» **DATA EXCERPT**:
────
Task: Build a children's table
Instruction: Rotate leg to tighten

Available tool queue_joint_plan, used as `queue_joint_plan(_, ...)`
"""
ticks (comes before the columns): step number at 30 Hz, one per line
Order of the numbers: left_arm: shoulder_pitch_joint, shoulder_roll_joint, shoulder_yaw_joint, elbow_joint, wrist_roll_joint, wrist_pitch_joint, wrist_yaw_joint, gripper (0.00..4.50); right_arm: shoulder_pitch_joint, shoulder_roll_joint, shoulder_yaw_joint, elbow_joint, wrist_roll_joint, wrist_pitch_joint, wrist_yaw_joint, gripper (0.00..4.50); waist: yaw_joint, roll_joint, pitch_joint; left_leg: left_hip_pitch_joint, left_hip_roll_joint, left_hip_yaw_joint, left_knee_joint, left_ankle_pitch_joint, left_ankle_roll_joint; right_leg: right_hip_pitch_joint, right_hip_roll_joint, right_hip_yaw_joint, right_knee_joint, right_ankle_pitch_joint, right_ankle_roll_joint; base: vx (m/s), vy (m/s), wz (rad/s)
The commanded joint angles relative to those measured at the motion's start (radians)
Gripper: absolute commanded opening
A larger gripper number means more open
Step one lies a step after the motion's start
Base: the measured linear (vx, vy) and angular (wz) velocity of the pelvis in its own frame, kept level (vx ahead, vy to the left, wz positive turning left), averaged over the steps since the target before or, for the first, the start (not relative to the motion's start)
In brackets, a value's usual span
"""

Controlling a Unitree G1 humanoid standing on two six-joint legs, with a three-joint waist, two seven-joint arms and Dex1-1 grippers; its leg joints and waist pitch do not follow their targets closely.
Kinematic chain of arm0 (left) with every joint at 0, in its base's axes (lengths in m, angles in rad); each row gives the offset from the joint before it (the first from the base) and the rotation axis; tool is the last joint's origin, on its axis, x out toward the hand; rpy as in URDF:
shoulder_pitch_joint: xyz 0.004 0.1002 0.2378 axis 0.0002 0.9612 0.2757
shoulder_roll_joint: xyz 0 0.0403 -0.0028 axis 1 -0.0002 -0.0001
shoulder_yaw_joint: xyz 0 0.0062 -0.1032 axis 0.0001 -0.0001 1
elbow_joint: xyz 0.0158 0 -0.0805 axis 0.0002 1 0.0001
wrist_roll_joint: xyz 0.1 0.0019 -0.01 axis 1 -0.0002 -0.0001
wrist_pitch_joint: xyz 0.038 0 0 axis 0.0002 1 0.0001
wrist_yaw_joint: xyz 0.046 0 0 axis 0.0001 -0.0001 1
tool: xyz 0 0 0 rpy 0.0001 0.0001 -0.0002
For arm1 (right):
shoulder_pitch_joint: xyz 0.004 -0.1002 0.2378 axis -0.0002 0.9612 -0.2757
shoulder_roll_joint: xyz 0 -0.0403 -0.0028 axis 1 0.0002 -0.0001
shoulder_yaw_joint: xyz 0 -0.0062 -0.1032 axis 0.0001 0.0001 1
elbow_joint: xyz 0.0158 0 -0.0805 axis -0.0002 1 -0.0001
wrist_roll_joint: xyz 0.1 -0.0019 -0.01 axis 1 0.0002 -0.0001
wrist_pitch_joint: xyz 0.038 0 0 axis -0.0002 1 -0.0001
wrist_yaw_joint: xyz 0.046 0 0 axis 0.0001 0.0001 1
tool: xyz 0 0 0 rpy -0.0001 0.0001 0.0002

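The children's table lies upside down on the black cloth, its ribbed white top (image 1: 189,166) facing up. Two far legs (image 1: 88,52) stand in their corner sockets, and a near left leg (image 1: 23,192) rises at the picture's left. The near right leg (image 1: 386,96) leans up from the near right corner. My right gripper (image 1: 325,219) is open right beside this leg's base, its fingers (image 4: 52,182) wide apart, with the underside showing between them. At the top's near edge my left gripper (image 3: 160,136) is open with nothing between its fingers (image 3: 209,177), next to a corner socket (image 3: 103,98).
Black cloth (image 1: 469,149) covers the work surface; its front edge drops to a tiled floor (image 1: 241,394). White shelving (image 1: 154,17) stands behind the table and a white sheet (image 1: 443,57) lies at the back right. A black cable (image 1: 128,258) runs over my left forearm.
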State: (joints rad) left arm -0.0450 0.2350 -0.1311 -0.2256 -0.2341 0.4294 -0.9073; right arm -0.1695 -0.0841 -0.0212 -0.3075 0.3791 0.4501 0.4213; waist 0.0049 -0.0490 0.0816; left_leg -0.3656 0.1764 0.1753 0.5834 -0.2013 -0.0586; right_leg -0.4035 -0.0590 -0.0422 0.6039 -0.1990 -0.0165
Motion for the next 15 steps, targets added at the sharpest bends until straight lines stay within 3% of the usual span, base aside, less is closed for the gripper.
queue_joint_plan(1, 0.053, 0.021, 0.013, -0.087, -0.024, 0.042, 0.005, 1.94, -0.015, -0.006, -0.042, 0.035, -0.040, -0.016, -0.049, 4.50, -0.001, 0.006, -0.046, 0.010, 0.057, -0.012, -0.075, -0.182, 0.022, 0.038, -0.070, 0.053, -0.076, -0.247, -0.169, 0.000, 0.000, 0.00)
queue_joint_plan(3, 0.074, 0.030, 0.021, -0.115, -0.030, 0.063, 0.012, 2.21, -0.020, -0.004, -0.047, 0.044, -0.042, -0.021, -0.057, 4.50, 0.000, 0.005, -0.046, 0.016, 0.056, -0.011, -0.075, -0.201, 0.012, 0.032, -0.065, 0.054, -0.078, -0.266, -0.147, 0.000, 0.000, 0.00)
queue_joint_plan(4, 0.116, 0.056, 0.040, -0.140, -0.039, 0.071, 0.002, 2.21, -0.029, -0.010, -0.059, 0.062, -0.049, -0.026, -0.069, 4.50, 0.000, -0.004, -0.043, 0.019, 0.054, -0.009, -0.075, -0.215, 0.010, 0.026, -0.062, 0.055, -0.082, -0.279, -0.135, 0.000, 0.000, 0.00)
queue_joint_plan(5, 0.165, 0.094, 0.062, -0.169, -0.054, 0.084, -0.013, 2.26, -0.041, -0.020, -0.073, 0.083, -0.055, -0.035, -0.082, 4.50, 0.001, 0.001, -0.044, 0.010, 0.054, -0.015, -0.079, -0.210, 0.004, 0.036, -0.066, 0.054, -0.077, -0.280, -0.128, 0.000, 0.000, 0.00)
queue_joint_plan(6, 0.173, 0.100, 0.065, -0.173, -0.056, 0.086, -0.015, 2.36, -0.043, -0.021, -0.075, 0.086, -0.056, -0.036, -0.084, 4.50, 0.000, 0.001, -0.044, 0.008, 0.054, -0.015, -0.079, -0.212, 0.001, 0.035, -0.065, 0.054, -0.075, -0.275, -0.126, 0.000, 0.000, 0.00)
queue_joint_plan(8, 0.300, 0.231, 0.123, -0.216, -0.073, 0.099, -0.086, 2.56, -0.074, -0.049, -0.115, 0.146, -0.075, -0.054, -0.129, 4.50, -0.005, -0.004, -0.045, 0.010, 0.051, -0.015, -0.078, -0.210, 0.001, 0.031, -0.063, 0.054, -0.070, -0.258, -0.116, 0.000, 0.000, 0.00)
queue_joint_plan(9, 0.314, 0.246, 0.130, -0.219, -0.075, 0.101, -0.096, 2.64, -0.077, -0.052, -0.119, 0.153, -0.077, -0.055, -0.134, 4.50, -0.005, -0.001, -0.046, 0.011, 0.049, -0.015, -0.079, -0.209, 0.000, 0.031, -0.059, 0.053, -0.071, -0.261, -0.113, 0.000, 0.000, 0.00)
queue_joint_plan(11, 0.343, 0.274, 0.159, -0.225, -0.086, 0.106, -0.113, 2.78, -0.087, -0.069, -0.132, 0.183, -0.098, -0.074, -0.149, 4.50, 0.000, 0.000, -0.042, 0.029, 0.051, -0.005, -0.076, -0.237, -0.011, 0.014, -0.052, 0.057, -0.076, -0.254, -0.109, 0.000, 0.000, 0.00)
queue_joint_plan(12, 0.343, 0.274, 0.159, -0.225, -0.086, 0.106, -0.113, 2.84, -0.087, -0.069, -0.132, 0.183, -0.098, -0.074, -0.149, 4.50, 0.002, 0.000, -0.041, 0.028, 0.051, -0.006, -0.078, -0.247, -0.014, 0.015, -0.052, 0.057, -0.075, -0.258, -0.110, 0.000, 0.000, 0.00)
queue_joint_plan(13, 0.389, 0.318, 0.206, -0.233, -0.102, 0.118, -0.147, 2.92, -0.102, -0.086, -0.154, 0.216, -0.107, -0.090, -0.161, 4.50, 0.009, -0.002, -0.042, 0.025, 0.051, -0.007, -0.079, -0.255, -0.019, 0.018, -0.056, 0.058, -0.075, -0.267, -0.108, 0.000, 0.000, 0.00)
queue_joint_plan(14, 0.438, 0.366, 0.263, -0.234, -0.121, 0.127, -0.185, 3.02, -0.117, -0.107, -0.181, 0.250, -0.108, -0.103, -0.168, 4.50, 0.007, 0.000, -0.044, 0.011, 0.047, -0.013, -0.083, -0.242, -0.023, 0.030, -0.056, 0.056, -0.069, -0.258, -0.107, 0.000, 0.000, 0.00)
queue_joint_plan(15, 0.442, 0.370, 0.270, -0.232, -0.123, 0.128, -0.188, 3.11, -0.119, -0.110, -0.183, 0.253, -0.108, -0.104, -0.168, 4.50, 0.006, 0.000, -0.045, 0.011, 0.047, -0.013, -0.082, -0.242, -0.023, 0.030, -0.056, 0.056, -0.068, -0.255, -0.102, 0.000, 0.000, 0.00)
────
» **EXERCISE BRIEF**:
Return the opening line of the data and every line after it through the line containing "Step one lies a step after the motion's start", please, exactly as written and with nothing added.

» **ANSWER FOR THIS EXERCISE**:
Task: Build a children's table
Instruction: Rotate leg to tighten

Available tool queue_joint_plan, used as `queue_joint_plan(_, ...)`
"""
ticks (comes before the columns): step number at 30 Hz, one per line
Order of the numbers: left_arm: shoulder_pitch_joint, shoulder_roll_joint, shoulder_yaw_joint, elbow_joint, wrist_roll_joint, wrist_pitch_joint, wrist_yaw_joint, gripper (0.00..4.50); right_arm: shoulder_pitch_joint, shoulder_roll_joint, shoulder_yaw_joint, elbow_joint, wrist_roll_joint, wrist_pitch_joint, wrist_yaw_joint, gripper (0.00..4.50); waist: yaw_joint, roll_joint, pitch_joint; left_leg: left_hip_pitch_joint, left_hip_roll_joint, left_hip_yaw_joint, left_knee_joint, left_ankle_pitch_joint, left_ankle_roll_joint; right_leg: right_hip_pitch_joint, right_hip_roll_joint, right_hip_yaw_joint, right_knee_joint, right_ankle_pitch_joint, right_ankle_roll_joint; base: vx (m/s), vy (m/s), wz (rad/s)
The commanded joint angles relative to those measured at the motion's start (radians)
Gripper: absolute commanded opening
A larger gripper number means more open
Step one lies a step after the motion's start

The output contains the complete answer to the exercise.